# Driving License Extract in Chennai



## Mudassar_SM (Aug 30, 2016)

Dear Folks,

I m a new PR.

I have my spouse indian license which I intend to convert to Oz license when I move there.

However, in the Chennai RTO - nobody understands the the DL extract letter.
instead, they are referring either NOC or IDLV.

Is there anyone who has got DL extract in Chennai RTO - kindly shed some light on the process.

Thanks and PM if needed.


----------



## KeeDa (Sep 1, 2014)

Ask them for a "certificate of DL particulars". I've shared a sample here: *http://www.expatforum.com/expats/au...vering-licensing-authority-5.html#post9684698*



Mudassar_SM said:


> instead, they are referring either NOC or IDLV.


I think you meant "IDP". International Driving Permit is not the thing you need.


----------



## rmskumar (Jun 13, 2017)

Did you finally get the DL Verification letter from RTO in Chennai.

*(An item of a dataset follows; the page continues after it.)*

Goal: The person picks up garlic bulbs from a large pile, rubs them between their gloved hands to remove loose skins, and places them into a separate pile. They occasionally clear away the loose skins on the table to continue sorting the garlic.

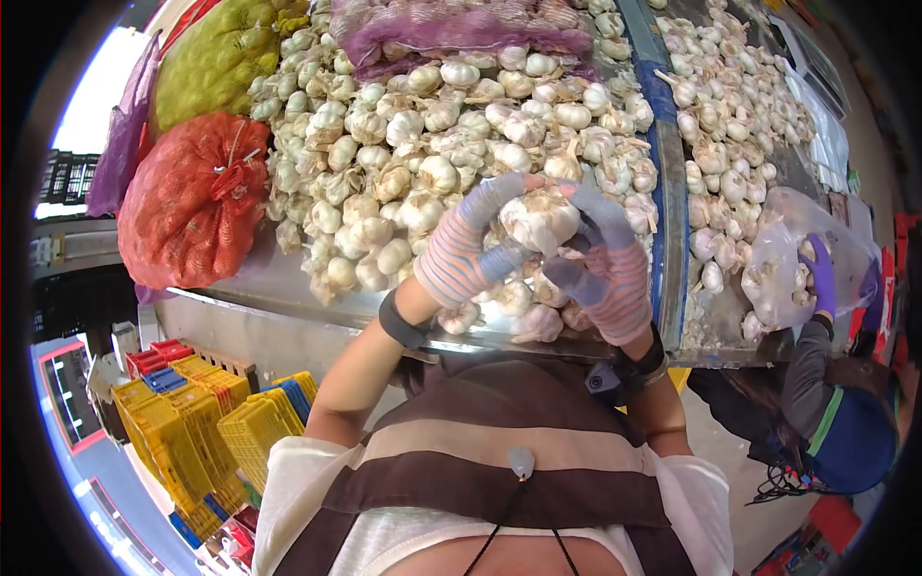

As i am trying for the same wanted to know what format you finally used?


----------



## NB (Mar 29, 2017)

rmskumar said:


> Did you finally get the DL Verification letter from RTO in Chennai. As i am trying for the same wanted to know what format you finally used?


From your signature it seems that you are already in Australia 

If so, why don't you use the VFS indian driving license certification facility ?

Cheers


----------



## Mudassar_SM (Aug 30, 2016)

No Mate,

I made my IED in May 2017.
Im still in India planning for permanent move.

My wife is awaiting her Nurse Registration from OZ - once in we will move since Nurses get job quicker than IT.

So, I will be safe to search my IT job slow and steady...

Im planning to try with Keeda suggestion - get the format typed and request from RTO for seal and stamp. If not then NOC is the only choice.

Will update further...


----------



## KeeDa (Sep 1, 2014)

newbienz said:


> From your signature it seems that you are already in Australia
> 
> If so, why don't you use the VFS indian driving license certification facility ?
> 
> Cheers


You need the DL Extract from Indian RTO for IDLV from VFS. See (pdf link): *India Driver Licence Verification (IDLV) Checklist*


----------



## sathyaac (Jan 25, 2017)

Bro.. did you manager to get the DL extract from chennai RTO. I want to take one before leaving for Aus.


----------



## Mudassar_SM (Aug 30, 2016)

sathyaac said:


> Bro.. did you manager to get the DL extract from chennai RTO. I want to take one before leaving for Aus.


I have already checked with the chennai RTO guys

They call it DL particulars to Other countries Letter.

Im planning to get it next month.


----------